Artificial Intelligence (AI) deals with building a system which can operate in an intelligent fashion. Neat as this simple definition is, it obscures the complex nature of intelligence. At the time of the Dartmouth Conference (1956), regarded by many as the start of AI, some researchers believed it would be possible to create a "thinking machine" in a matter of a few years. That was close to 40 years ago, and we are still far from our goal, but we have learned a lot on the way.

In this course, we begin by discussing differing definitions of artificial intelligence and go on to examine fundamental concepts in AI, building on material introduced in COSC3401 3.0: Introduction to Symbolic Computation.
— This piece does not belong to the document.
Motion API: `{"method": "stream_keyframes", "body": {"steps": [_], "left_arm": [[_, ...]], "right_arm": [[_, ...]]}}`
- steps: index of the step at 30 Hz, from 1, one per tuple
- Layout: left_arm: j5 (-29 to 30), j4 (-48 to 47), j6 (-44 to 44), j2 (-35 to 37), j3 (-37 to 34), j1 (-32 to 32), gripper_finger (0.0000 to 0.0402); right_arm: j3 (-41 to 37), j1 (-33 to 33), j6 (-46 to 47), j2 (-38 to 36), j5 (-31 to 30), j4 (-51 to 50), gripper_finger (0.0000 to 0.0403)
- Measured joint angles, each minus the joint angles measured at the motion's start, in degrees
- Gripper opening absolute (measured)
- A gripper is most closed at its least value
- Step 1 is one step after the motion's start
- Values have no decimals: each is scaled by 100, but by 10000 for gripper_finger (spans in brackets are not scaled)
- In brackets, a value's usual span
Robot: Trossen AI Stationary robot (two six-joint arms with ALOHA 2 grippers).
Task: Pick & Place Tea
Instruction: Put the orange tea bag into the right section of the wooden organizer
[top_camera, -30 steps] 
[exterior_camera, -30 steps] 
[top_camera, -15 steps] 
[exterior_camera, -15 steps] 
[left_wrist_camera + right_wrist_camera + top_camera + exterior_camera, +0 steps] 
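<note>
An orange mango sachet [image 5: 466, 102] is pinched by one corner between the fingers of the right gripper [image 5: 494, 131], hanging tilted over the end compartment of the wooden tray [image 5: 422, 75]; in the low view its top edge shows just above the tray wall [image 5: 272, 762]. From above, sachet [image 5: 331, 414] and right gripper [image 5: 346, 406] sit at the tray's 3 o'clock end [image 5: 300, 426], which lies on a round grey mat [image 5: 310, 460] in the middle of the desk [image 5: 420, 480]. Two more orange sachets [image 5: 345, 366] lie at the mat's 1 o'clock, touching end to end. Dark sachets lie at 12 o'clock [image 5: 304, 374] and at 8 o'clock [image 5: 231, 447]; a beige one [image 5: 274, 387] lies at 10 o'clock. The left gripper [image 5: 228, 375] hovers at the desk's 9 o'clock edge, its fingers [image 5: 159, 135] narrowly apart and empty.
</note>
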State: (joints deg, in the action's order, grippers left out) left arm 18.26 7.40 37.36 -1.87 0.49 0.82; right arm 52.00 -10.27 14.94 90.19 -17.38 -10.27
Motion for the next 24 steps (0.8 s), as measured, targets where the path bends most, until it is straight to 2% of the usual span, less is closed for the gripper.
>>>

Topics to be covered include reasoning under uncertainty, search, constraint propagation, planning and problem solving.

Prerequisites: general prerequisites; COSC3401 3.0; MATH2320 3.0

COSC 3408 3.0
Simulation of Discrete Systems

Simulation is a technique for dealing with problems that do not admit exact (or "analytic") solutions via mathematical analysis. A model of the system to be studied is constructed, and then the model is run to see how it performs, either to predict how the system will behave, or, if the behaviour of the system is known, to test the validity of the model of the system. A computer is a tool for supporting a large amount of activity in the running of the model.

A "discrete system" simulation is one which admits a discrete-event model that can run be in discrete steps that match the structure of the model. (For simulation of continuous systems see COSC 3418 3.0)
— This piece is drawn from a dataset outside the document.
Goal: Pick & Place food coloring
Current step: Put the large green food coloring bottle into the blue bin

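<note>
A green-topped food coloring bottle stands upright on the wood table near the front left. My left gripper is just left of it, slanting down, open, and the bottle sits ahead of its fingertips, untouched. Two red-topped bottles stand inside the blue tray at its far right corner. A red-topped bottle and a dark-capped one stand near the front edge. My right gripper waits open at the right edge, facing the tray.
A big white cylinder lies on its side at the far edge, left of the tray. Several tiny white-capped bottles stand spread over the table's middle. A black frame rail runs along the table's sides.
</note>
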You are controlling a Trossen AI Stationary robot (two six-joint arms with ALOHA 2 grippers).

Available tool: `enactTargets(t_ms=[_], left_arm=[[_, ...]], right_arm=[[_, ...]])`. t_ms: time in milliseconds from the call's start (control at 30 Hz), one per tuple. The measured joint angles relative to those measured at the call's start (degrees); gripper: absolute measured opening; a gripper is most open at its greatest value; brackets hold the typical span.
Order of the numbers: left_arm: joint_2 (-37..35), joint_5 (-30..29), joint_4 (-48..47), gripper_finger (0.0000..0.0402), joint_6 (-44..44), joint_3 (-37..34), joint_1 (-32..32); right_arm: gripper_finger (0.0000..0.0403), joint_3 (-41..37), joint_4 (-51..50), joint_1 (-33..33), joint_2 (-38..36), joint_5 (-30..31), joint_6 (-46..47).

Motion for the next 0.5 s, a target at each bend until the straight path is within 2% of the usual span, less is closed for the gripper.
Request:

Examples of discrete systems studied by simulation include games and other dynamic systems involving small populations where it is feasible to model individual's behaviour. Major sub-topics include the generation and use of random numbers, queuing systems, and the visual presentation of behaviour.

Prerequisites: general prerequisites; MATH2560 3.0.
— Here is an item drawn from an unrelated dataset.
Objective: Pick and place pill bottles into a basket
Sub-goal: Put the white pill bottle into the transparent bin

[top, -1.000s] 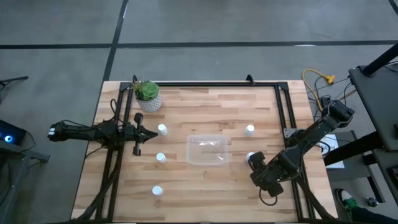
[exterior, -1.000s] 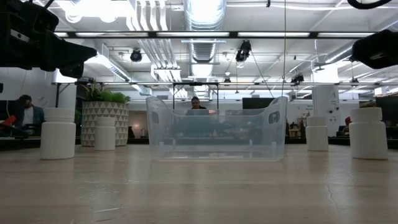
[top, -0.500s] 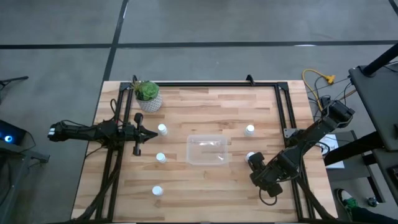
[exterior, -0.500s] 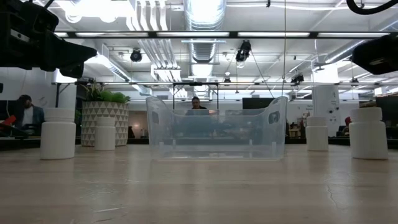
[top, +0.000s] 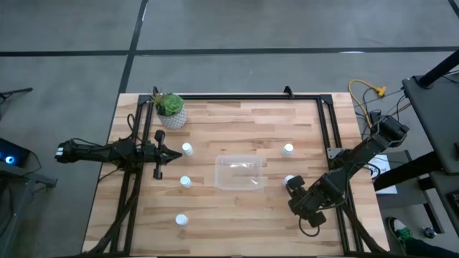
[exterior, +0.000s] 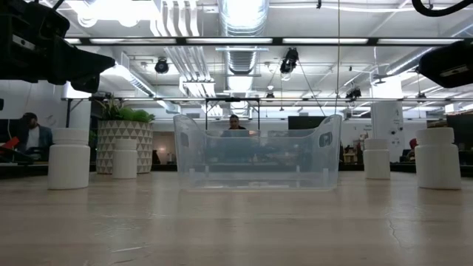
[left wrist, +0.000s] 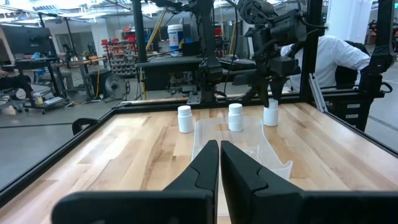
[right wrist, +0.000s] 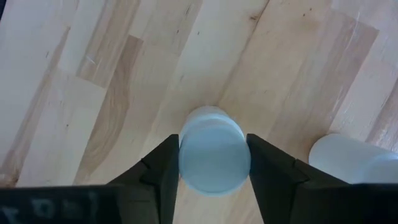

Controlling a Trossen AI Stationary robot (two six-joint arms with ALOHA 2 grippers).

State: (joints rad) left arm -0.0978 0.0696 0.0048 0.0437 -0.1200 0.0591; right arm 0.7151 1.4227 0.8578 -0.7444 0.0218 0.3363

Degree Credit Exclusion: MATH4930B 3.0

COSC 3411 3.0
File Structures and Data Management

The purpose of this course is to introduce students to file organizations and the hardware and software involved in the creation and manipulation of files. The course presents basic concepts, criteria for choosing between alternative file organizations, and other topics that are important for the understanding of file management. At the end of this course a student will be able to understand and apply file organization techniques in design and analysis of file management systems.

Topics covered may include the following.

• Overview of data processing, file organizations. Review of external storage devices characteristics
• Sequential files
• Hash files
• Indexed sequential files
• B-trees, B+-trees, B*-trees
• Tries and Patricia
• Multi-key file organizations
• Data encoding
• External sorting
• Buffer and memory management

Suggested readings:

• P.D. Smith and G.M. Barnes, Files and Databases: an Introduction, Addison Wesley, 1987.
• W.B. Frakes, R. Baeza-Yates (eds.), Information Retrieval: Data Structures and Algorithms, Prentice-Hall, 1992.
• A. Tharp, File Organization and Processing, John Wiley & Sons, 1988.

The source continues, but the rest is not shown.